Kreis Heinsberg: Familienforschung: Ein interessantes Hobby wird zur Leidenschaft

Kreis Heinsberg: Familienforschung: Ein interessantes Hobby wird zur Leidenschaft

„Unsere Schäfer Johannes seine Schwiegermutter Barbara ist verstorben“, hatte dereinst ein Chronist in ein Huns­rücker Kirchenbuch eingetragen. Wahrscheinlich wusste zum Todeszeitpunkt die ganze Gemeinde, wer da genau verstorben war und welche Angehörigen trauerten.

Zum Leidwesen von Familienforschern heutiger Tage vermerkte der Chronist, vermutlich der Ortspfarrer, aber keinen Nachnamen der Verstorbenen und auch nicht den Namen des Ehemannes oder weiterer Angehöriger. Horst Straßburger, katholischer Pfarrer im Ruhestand aus Mönchengladbach und seit den 70er-Jahren leidenschaftlicher Familienforscher, fand diesen Eintrag bei seinen Nachforschungen zu seinem eigenen Familienstammbaum, dem der Straßburgers.

„Das war der lustigste und merkwürdigste Eintrag, den ich bislang gelesen habe“, erinnerte er sich schmunzelnd. Horst Straßburger war von der Anton-Heinen-Volkshochschule zum Treffen vom Arbeitskreis der Familienforscher — Kreis Heinsberg und Umgebung eingeladen worden. Das Thema seines Vortrags lautete „Kirchenbücher im Wandel der Zeit“. VHS-Fachbereichsleiter Richard Jochims hieß Straßburger im NDZW-Gebäude in Heinsberg herzlich willkommen.

Die zweimal jährlich stattfindenden Treffen des Arbeitskreises, so Jochims, dienten stets dem Gedankenaustausch — gerne auch mit Neulingen auf dem Gebiet der Familienforschung. Jochims dankte dem Familienforscher Uwe Korbella für die große Unterstützung des Arbeitskreises.

Horst Straßburger war — wie die meisten Familienforscher — über die eigene Familiengeschichte zu seinem interessanten Hobby gekommen, das für viele Familiengeschichtsforscher zur Leidenschaft geworden ist. „Der Rhein hat immer Treibgut angeschwemmt“, habe ihm mal ein Kollege gesagt, so Horst Straßburger, und dies treffe wohl auch auf seine Familie zu, die vermutlich von Straßburg über den Flussweg nach Niederheimbach bei Bingen gekommen sei.

Bei einem Umzug der Eltern war Straßburger auf Familienunterlagen gestoßen, die seinen Forschergeist angefacht hatten. Vier Linien der Straßburgers galt es nachzuvollziehen. Während zwei katholische Linien bis ins sächsische Bergbaugebiet um Johanngeorgenstadt auch anhand von Kirchenbüchern einfacher zu recherchieren waren, war die mütterliche Linie eine „offene Flanke“. Die Herkunft der Großmutter, eine Ungarn-Deutsche, war trotz ­„Feuereifer“ des Nachfahren nur schwer zu entschlüsseln.

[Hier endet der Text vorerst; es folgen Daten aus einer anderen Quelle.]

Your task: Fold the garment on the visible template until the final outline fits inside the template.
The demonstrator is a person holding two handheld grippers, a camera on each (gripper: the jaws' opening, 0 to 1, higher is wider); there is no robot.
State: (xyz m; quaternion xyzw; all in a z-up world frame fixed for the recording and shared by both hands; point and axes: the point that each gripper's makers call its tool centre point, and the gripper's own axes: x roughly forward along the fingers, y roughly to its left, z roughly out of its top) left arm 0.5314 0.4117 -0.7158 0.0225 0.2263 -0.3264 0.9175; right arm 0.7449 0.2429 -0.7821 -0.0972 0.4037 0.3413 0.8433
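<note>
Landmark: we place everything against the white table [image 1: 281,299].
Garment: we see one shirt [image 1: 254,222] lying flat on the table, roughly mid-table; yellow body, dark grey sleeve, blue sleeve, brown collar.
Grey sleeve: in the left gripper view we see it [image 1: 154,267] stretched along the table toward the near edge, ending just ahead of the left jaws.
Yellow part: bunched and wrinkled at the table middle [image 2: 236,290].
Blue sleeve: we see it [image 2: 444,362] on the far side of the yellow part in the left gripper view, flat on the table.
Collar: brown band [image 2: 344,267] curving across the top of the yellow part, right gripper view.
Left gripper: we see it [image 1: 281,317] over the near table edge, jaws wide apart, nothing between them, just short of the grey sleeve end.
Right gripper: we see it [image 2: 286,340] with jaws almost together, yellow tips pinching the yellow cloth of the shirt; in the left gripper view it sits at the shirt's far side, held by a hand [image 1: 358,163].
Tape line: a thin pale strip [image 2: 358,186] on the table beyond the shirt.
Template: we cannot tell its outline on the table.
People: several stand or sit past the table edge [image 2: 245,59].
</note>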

„Ganz wichtig war für mich, mich nicht nur auf Sekundärliteratur zu verlassen“, erläuterte Straßburger. „Bevor ich nicht das Kirchenbuch sehe, glaube ich es nicht.“ Wie schnell werde durch ein Versehen des Chronisten aus einem Heinrich ein Hermann — und schon sei man auf der falschen Spur. Straßburger: „Wenn man ein Kirchenbuch aus dem 17. Jahrhundert in der Hand hat, spürt man ein Stück Ehrfurcht.“ Das Konzil von Trient habe 1563 die Anlage von Eheregistern und die Einführung von Taufbüchern angeordnet.

Flächendeckend sei das angeordnete Führen von Ehe- und Taufregistern aber nur sehr zögerlich umgesetzt worden. Den Pfarrern habe oft schlichtweg das Geld gefehlt, um überhaupt Bücher kaufen zu können. Wenn Eintragungen vorgenommen worden seien, dann oft in einem Mischmasch aus lateinischer und deutscher Sprache. Hochgestellten Persönlichkeiten seien in den Sterberegistern ganze Romane gewidmet worden, während einfache Tagelöhner mit einem Zweizeiler vorliebnehmen mussten.

Zur leichteren Handhabung von Kirchenbüchern gab Horst Straßburger den Heinsberger Familienforschern Arbeitsblätter an die Hand.